Task to complete: Tally up how many lines in the listing below contain the string "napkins", and give only the total.

Data section:

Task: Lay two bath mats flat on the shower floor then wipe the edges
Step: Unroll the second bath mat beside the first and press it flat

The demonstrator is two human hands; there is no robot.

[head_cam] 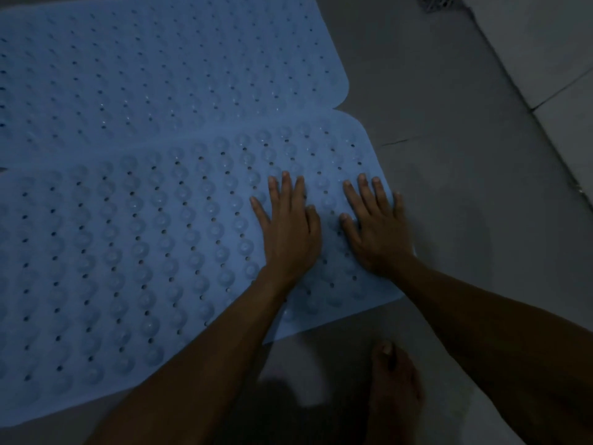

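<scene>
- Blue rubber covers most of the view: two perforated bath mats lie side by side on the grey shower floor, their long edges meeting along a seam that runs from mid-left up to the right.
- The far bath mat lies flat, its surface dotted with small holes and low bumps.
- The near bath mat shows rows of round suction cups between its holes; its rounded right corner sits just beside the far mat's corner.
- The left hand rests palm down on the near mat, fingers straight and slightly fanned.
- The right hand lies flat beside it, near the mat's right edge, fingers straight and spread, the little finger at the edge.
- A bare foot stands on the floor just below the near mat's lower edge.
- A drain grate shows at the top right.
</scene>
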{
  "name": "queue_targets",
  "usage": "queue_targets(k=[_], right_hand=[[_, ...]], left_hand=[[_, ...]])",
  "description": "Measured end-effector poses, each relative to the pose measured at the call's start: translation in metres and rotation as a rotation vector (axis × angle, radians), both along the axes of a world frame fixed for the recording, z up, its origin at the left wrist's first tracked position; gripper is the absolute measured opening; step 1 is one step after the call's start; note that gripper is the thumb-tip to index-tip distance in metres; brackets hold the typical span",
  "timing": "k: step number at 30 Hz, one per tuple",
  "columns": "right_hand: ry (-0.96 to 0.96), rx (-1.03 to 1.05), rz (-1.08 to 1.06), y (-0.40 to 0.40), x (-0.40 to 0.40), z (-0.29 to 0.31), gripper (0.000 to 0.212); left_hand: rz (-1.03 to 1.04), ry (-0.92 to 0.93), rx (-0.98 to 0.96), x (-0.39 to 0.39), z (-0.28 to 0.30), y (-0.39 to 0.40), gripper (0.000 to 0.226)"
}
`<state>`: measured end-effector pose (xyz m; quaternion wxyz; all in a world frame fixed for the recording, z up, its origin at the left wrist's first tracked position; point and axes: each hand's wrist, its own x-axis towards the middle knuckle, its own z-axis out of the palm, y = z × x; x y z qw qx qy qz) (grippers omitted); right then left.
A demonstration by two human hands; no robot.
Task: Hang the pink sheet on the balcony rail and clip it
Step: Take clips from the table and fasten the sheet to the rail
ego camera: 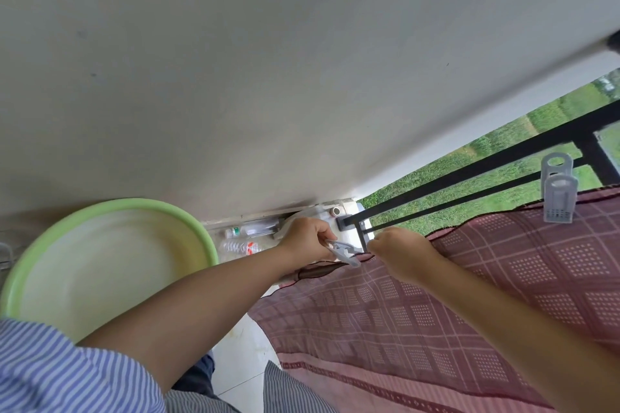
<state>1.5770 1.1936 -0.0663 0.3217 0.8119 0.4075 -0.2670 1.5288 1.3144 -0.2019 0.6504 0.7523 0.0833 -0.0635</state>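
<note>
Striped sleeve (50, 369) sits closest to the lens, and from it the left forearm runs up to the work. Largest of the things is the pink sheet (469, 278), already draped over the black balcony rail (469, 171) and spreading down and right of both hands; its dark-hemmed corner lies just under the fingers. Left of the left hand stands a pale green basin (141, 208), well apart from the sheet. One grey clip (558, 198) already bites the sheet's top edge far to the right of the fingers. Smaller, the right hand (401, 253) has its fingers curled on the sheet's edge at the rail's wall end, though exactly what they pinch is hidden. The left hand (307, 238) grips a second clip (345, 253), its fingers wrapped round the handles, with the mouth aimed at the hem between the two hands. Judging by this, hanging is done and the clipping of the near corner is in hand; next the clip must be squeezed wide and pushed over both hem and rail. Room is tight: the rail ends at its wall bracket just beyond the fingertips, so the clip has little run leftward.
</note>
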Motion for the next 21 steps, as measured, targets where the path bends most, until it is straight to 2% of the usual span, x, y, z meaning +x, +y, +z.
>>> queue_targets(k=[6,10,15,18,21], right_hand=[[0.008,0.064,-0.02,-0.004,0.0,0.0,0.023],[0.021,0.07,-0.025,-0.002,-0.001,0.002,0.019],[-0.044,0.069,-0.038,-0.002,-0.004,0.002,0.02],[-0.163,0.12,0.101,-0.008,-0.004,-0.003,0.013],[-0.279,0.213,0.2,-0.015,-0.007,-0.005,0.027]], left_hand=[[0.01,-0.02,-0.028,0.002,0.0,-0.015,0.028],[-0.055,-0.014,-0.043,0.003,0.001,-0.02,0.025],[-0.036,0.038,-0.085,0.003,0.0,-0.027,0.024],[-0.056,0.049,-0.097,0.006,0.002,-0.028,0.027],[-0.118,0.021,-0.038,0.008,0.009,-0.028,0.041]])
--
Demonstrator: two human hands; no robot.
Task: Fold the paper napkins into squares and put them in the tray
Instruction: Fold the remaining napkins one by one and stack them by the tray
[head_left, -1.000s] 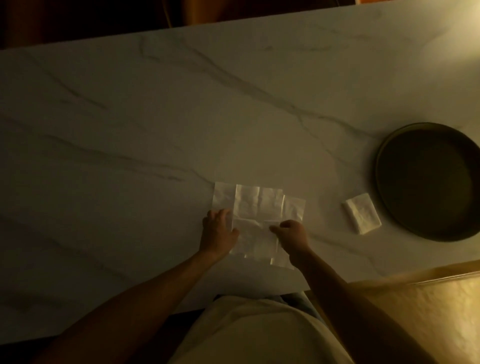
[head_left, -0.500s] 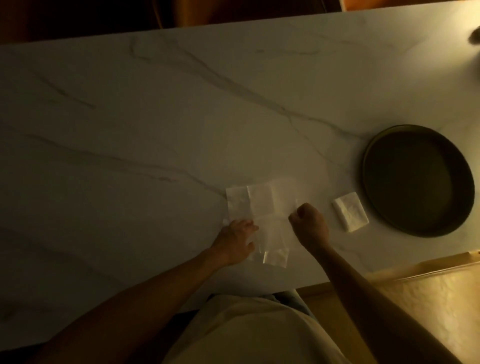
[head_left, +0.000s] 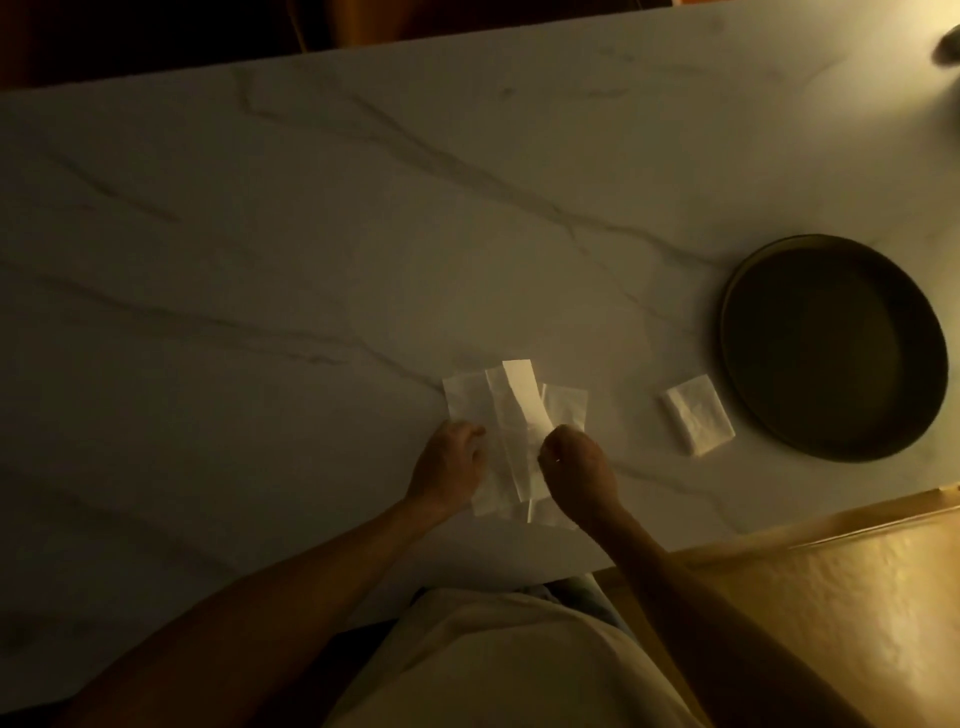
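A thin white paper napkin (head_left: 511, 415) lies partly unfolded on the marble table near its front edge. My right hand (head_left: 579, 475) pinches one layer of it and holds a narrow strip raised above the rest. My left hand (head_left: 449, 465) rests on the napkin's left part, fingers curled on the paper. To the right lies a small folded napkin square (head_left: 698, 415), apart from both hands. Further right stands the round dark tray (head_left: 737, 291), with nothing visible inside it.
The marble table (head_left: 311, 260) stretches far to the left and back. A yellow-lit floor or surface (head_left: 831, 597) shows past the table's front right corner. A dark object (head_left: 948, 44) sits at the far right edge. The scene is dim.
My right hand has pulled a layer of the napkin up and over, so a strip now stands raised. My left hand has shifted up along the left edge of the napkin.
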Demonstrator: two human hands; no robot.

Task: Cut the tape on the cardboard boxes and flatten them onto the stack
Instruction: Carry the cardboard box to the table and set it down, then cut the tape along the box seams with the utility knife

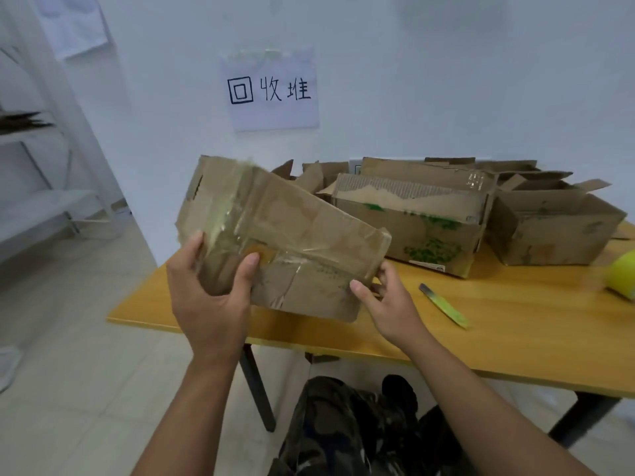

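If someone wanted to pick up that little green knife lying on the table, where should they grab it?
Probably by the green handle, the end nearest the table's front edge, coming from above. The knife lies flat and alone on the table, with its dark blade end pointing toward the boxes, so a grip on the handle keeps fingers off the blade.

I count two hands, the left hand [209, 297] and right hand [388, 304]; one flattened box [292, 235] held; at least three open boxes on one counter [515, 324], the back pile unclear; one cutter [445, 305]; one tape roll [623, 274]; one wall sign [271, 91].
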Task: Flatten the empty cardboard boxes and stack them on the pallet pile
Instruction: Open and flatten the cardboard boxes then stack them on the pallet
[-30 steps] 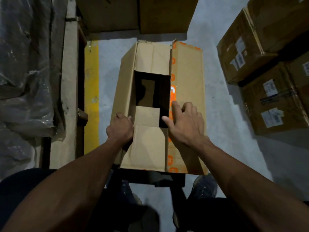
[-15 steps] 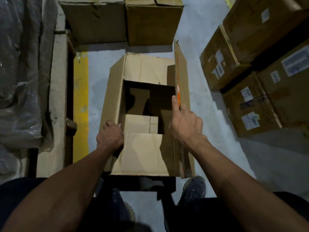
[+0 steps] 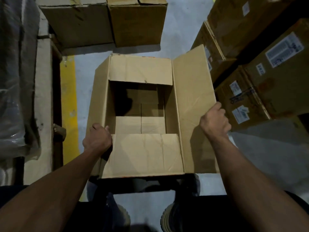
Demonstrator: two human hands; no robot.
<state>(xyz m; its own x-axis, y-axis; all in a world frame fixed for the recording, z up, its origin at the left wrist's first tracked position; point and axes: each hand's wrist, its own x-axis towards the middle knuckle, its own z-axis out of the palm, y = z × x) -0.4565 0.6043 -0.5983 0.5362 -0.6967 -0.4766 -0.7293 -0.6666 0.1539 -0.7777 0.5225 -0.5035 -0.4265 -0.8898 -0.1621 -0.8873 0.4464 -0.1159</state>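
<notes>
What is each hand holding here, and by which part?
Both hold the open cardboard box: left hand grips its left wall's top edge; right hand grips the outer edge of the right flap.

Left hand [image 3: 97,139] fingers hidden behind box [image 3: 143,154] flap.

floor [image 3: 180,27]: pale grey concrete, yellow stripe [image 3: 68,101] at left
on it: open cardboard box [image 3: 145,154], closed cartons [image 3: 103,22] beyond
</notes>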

Your response: 2